Return, word for word, the lines of the listing below from the one with "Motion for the" through the one with "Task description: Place", and no other lines.

****************

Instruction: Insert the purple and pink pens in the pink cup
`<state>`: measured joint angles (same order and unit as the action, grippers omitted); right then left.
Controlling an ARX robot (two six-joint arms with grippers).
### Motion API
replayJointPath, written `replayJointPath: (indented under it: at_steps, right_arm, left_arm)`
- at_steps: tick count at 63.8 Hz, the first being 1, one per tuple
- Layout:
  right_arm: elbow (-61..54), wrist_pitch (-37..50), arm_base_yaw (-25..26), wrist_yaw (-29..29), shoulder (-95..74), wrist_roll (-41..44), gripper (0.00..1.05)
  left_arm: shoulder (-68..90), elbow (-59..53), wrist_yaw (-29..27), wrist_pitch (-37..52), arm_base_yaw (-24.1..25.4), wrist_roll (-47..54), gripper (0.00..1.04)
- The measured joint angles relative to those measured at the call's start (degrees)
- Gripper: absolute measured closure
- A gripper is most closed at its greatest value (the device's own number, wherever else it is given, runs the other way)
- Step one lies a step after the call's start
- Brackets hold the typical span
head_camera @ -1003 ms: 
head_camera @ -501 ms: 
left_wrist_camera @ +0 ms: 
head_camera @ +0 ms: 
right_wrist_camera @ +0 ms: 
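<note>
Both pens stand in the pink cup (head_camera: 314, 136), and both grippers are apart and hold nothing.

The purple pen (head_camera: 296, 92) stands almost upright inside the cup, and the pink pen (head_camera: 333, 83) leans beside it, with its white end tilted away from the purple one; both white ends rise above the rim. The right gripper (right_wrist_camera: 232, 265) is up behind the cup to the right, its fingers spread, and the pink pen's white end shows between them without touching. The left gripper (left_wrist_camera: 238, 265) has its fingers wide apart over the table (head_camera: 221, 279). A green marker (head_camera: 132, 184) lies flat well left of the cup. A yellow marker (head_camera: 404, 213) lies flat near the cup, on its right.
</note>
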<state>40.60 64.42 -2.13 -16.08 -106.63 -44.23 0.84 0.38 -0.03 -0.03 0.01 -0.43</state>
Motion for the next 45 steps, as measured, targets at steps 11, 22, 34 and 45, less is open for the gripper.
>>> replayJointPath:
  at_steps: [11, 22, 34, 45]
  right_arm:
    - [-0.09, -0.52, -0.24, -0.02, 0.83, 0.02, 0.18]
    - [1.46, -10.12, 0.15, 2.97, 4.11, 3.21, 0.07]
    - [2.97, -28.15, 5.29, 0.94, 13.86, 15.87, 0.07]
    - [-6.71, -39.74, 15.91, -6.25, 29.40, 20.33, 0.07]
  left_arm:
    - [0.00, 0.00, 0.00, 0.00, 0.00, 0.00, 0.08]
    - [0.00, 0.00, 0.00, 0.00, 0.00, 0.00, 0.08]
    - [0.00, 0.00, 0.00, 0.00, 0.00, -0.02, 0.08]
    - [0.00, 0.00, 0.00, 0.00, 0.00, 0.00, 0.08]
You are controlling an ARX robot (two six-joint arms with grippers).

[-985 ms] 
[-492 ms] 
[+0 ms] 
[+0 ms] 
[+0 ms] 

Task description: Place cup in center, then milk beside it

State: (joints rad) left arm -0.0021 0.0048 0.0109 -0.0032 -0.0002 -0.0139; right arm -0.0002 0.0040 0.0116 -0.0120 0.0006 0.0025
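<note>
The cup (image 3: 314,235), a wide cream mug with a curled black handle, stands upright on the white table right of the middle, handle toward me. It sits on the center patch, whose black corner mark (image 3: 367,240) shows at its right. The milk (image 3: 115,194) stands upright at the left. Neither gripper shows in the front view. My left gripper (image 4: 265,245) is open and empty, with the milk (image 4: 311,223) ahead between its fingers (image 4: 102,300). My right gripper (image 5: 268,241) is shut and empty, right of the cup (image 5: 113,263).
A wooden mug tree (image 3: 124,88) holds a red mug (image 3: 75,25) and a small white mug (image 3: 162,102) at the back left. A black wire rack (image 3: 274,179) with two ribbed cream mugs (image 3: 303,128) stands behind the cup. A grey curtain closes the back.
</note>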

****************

**RESULT**
Motion for the next 45 steps, as measured, targets at steps 11, 22, 34 and 45, less is open for the gripper.
>>> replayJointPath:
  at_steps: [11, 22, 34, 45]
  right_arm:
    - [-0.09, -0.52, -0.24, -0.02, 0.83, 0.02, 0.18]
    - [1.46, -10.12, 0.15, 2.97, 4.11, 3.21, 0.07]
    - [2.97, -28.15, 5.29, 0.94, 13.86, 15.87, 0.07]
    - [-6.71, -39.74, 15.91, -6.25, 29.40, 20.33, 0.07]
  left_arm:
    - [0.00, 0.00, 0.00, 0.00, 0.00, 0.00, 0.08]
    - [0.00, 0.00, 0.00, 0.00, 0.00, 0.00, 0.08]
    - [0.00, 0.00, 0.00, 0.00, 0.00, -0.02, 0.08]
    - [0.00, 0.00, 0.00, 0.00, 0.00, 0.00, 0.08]
You are controlling an ARX robot (two six-joint arms with grippers).

[-985 ms] 
[-492 ms] 
[+0 ms] 
[+0 ms] 
[+0 ms] 

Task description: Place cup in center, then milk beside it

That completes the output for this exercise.